(DATA SHOWN)

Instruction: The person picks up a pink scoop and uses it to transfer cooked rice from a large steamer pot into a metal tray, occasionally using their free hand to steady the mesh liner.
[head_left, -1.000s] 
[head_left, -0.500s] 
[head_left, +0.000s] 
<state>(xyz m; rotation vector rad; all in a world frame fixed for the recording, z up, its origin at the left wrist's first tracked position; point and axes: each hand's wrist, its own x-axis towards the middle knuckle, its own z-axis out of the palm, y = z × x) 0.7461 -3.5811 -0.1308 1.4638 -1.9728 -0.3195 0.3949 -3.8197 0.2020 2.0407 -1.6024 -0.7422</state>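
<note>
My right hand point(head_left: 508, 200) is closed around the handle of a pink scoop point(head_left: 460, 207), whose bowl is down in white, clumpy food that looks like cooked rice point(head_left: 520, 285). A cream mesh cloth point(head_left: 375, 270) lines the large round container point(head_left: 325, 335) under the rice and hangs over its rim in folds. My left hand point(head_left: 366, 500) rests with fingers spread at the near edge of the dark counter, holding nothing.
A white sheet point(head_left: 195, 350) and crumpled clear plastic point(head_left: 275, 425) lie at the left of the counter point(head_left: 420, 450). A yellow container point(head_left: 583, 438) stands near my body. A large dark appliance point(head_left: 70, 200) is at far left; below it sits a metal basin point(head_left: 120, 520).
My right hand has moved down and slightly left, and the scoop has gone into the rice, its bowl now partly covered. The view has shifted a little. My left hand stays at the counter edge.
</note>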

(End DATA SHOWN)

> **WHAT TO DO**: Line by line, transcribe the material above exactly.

> **RESPONSE AREA**:
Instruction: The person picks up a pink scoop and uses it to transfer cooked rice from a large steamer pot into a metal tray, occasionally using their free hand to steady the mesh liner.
[head_left, -1.000s] 
[head_left, -0.500s] 
[head_left, +0.000s] 
<state>(xyz m; rotation vector rad; all in a world frame fixed for the recording, z up, its origin at the left wrist's first tracked position; point and axes: each hand's wrist, its own x-axis towards the middle knuckle, its own z-axis out of the palm, y = z × x) 0.7461 -3.5811 -0.1308 1.4638 -1.9728 -0.3195 0.3949 -3.8197 0.2020 2.0407 -1.6024 -0.7422</state>
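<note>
My right hand point(head_left: 508, 200) is closed around the handle of a pink scoop point(head_left: 460, 207), whose bowl is down in white, clumpy food that looks like cooked rice point(head_left: 520, 285). A cream mesh cloth point(head_left: 375, 270) lines the large round container point(head_left: 325, 335) under the rice and hangs over its rim in folds. My left hand point(head_left: 366, 500) rests with fingers spread at the near edge of the dark counter, holding nothing.
A white sheet point(head_left: 195, 350) and crumpled clear plastic point(head_left: 275, 425) lie at the left of the counter point(head_left: 420, 450). A yellow container point(head_left: 583, 438) stands near my body. A large dark appliance point(head_left: 70, 200) is at far left; below it sits a metal basin point(head_left: 120, 520).
My right hand has moved down and slightly left, and the scoop has gone into the rice, its bowl now partly covered. The view has shifted a little. My left hand stays at the counter edge.
</note>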

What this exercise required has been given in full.